▸ **YOUR GOAL**:
Below is a listing. Copy each line of it that holds the word "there".
---------- DATA TO EXAMINE
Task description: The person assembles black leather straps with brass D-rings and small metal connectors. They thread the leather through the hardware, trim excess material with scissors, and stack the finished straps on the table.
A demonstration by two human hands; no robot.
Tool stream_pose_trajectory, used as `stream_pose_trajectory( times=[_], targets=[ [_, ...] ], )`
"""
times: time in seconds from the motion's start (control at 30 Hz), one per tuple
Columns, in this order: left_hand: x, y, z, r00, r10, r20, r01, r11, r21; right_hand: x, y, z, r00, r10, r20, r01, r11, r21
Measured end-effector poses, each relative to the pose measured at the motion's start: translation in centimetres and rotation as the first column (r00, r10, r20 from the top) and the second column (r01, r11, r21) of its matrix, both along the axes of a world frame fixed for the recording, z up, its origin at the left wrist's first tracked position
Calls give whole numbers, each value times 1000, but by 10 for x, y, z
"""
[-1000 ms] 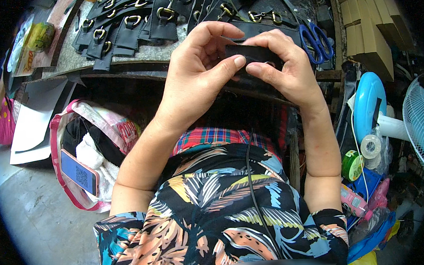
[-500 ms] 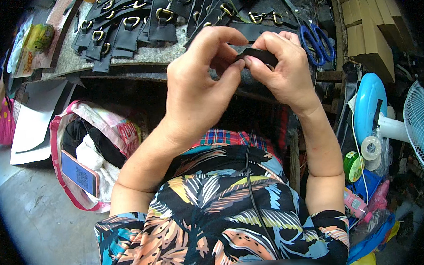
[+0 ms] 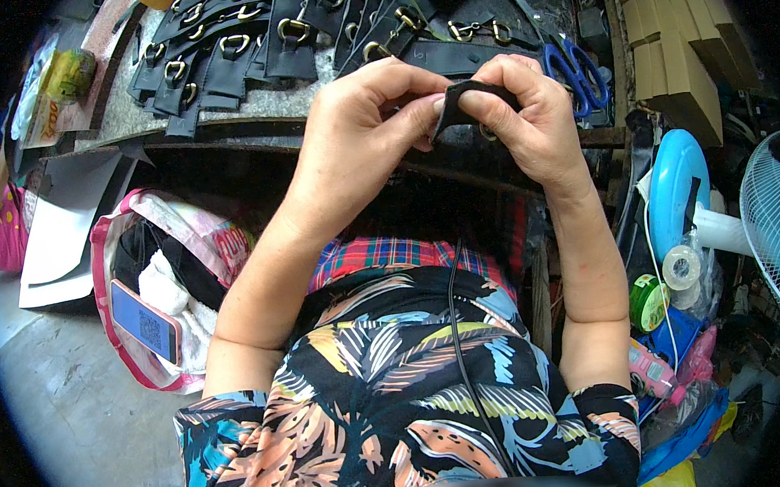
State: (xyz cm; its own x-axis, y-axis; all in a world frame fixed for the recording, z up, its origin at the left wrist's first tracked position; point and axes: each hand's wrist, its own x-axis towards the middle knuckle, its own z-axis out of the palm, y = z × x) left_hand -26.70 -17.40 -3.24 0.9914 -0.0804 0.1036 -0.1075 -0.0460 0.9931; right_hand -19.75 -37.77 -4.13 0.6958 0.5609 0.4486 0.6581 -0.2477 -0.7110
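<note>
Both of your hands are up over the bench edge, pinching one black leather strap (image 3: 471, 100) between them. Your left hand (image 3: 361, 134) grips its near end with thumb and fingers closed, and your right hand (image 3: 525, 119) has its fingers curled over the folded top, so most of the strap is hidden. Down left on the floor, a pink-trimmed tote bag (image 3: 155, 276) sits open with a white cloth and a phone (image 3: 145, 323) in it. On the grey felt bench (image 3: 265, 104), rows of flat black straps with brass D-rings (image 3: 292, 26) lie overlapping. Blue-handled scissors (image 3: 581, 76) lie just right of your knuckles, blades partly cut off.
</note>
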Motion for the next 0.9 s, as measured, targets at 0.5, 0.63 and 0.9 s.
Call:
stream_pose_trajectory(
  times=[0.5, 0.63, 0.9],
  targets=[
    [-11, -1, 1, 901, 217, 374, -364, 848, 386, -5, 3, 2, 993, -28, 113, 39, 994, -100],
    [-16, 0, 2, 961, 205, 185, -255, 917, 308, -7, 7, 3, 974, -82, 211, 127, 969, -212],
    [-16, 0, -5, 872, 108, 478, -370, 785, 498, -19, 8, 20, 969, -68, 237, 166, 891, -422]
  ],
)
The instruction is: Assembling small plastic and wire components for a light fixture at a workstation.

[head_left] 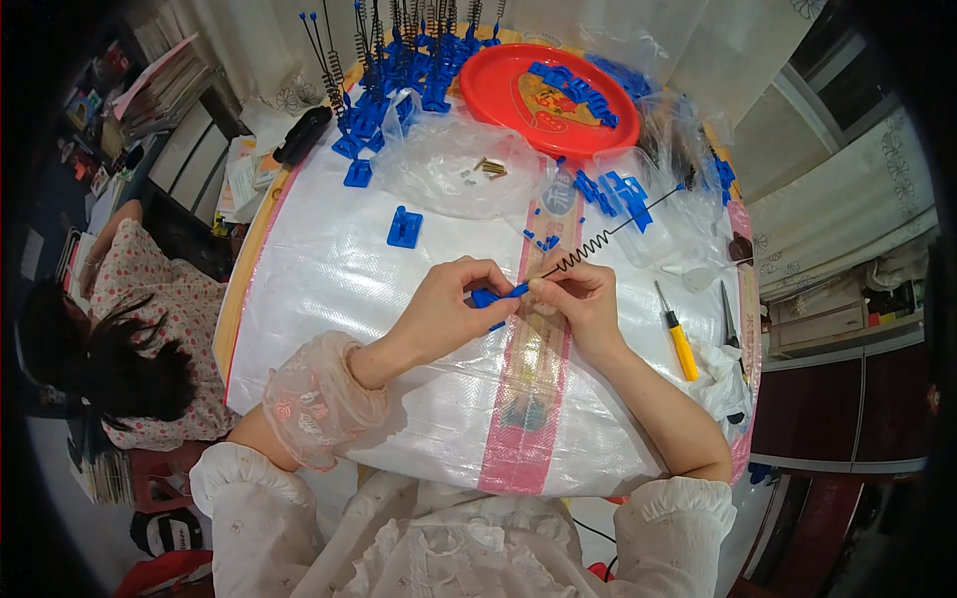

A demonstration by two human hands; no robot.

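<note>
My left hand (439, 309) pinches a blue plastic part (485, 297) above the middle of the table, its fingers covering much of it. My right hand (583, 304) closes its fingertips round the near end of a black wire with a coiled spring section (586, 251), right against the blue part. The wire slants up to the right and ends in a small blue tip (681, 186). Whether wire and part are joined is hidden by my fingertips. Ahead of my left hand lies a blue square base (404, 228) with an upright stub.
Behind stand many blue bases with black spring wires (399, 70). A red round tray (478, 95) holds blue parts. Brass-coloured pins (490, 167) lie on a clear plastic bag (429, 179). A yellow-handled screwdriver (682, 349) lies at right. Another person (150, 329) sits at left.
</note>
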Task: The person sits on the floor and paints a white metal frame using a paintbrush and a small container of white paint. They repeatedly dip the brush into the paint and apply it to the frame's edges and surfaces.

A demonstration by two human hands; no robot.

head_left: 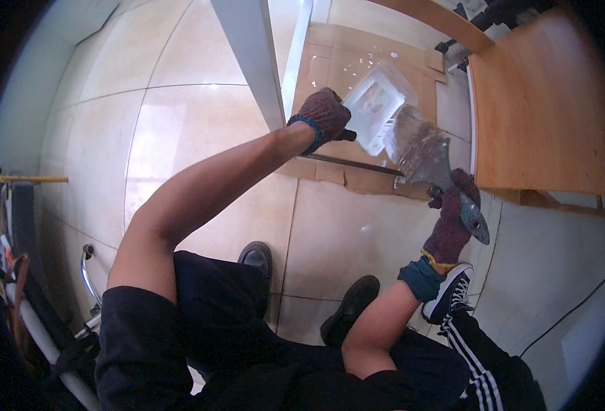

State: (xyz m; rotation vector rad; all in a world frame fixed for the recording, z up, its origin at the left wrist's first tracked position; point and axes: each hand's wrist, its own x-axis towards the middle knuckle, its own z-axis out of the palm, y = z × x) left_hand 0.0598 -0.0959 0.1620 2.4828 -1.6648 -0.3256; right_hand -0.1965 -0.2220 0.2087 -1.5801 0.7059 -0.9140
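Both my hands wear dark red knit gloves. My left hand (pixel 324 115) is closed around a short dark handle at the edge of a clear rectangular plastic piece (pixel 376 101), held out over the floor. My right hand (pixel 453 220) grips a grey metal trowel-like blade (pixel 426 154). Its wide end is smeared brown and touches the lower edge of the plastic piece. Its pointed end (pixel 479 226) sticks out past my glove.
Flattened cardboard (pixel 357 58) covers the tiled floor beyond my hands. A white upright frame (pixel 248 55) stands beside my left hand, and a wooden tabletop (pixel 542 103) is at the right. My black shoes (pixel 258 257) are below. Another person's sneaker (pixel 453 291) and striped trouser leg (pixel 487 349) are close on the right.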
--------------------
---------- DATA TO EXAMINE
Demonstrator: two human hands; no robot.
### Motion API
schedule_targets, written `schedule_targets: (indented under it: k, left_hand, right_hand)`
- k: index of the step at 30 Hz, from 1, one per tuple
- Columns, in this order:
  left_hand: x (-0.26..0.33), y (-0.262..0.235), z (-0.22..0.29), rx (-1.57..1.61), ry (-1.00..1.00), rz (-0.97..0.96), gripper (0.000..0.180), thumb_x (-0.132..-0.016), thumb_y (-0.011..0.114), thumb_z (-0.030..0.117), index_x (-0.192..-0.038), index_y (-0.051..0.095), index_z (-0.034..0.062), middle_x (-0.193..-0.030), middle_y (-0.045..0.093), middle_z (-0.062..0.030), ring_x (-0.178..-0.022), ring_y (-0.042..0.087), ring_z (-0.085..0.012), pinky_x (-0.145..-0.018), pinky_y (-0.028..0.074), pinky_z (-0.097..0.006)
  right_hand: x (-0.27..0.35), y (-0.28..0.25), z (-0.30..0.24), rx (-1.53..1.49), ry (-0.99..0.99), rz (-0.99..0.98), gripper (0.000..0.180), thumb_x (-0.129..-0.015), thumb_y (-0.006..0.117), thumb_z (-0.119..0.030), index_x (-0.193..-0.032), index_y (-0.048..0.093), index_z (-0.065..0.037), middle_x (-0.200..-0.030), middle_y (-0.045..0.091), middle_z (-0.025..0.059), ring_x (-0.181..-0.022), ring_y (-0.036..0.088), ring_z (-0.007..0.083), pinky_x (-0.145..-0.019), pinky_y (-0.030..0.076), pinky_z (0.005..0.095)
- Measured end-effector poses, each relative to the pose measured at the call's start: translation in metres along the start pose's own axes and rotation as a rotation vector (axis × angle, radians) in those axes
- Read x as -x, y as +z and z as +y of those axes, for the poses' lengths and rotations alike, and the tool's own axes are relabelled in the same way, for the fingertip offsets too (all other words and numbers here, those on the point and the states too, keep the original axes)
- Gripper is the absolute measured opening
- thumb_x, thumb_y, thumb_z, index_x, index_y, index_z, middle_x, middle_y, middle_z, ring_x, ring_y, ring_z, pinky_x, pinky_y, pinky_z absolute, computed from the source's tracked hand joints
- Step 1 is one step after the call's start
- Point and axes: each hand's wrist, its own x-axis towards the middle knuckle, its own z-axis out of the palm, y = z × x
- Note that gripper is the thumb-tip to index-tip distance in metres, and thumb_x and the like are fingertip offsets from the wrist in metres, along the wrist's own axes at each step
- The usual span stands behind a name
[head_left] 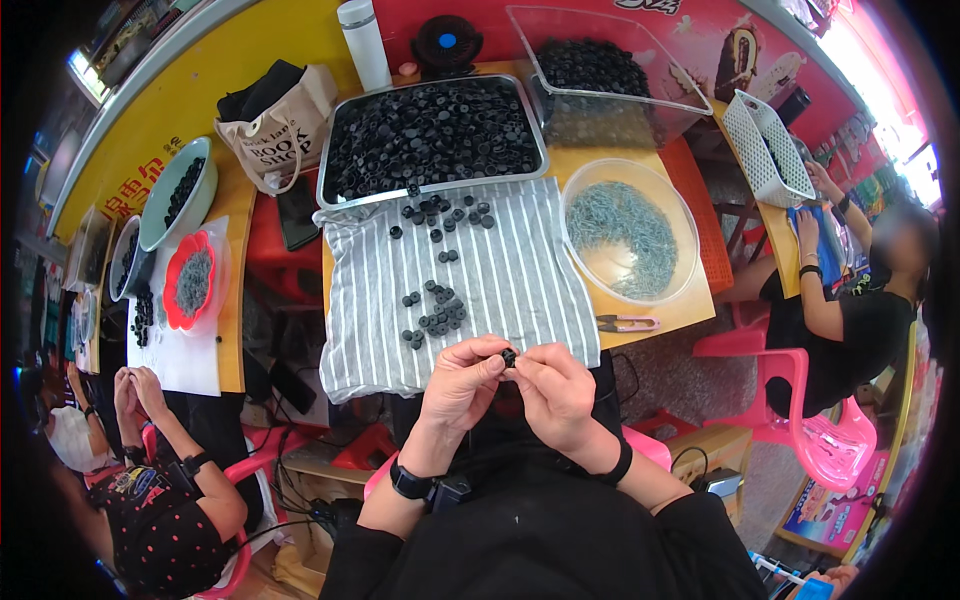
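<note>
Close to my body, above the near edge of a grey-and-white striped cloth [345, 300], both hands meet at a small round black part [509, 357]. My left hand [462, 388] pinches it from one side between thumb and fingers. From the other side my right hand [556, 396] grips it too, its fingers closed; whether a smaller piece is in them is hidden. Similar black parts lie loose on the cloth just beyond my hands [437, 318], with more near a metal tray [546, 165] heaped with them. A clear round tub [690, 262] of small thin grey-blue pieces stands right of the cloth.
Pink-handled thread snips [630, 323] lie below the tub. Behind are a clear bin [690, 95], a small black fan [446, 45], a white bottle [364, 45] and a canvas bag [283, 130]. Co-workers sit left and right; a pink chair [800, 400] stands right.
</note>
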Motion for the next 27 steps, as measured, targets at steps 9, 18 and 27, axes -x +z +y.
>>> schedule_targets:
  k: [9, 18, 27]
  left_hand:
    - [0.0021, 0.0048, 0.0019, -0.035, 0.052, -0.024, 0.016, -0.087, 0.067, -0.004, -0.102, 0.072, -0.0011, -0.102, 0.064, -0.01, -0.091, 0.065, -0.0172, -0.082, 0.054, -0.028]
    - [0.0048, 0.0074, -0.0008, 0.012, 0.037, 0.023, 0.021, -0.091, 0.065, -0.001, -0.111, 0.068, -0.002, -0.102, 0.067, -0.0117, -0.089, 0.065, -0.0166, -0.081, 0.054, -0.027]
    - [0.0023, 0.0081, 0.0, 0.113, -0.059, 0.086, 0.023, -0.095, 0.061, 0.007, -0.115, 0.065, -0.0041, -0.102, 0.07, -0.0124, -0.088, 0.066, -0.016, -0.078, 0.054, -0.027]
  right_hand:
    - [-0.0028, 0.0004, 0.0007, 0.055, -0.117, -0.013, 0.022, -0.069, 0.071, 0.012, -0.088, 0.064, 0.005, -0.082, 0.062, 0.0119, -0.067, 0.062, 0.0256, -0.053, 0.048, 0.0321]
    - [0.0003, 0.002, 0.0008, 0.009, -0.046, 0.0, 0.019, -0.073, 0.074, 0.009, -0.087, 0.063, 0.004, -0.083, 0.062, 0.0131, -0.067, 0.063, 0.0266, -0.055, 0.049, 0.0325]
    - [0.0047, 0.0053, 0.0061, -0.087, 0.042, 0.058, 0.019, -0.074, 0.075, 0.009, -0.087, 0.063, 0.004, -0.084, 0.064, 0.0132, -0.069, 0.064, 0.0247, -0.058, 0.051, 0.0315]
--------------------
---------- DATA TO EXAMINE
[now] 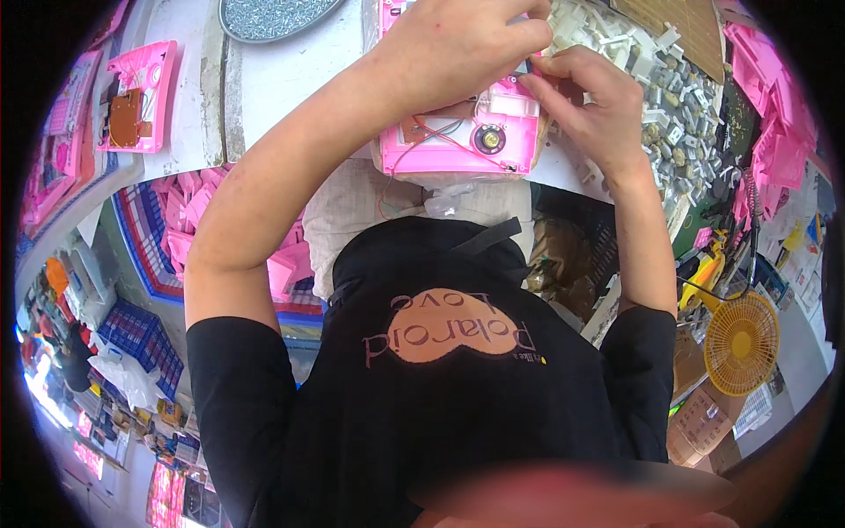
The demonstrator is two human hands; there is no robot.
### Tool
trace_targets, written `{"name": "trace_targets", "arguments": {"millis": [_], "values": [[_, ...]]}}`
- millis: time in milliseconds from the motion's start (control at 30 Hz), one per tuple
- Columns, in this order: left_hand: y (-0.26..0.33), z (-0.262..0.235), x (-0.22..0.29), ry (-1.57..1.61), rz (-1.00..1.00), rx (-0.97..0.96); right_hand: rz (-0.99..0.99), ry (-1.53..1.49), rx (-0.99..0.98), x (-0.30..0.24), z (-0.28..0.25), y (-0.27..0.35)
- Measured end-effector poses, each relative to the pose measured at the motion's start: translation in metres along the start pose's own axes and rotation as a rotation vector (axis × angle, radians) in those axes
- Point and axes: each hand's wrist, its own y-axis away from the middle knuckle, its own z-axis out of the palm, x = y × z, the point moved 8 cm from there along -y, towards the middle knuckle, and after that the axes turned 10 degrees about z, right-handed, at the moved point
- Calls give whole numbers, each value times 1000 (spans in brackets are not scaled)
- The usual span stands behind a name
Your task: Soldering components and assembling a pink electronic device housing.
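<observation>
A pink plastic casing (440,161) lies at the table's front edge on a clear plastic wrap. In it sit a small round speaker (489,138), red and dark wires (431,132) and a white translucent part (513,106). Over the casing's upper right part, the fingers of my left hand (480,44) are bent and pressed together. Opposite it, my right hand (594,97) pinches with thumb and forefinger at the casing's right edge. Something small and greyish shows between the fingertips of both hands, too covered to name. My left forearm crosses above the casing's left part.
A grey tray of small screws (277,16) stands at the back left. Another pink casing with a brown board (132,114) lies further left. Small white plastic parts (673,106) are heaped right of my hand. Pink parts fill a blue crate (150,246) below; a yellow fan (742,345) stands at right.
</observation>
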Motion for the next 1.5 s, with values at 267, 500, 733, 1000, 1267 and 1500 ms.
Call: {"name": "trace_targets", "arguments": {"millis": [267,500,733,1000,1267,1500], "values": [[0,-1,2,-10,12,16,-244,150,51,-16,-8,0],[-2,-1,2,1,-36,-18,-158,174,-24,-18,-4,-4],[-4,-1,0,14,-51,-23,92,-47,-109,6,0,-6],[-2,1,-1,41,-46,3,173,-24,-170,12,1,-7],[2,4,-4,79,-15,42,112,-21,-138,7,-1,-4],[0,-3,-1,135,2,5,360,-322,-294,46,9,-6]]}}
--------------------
▸ **THE COMPLETED TASK**:
The demonstrator is two human hands; there is no robot.
- Point and axes: each hand's wrist, its own y-axis away from the middle knuckle, its own z-axis out of the palm, x = y × z, the point moved 8 cm from there along -y, towards the middle knuckle, and after that the axes turned 10 degrees about z, right-handed, at the moved point

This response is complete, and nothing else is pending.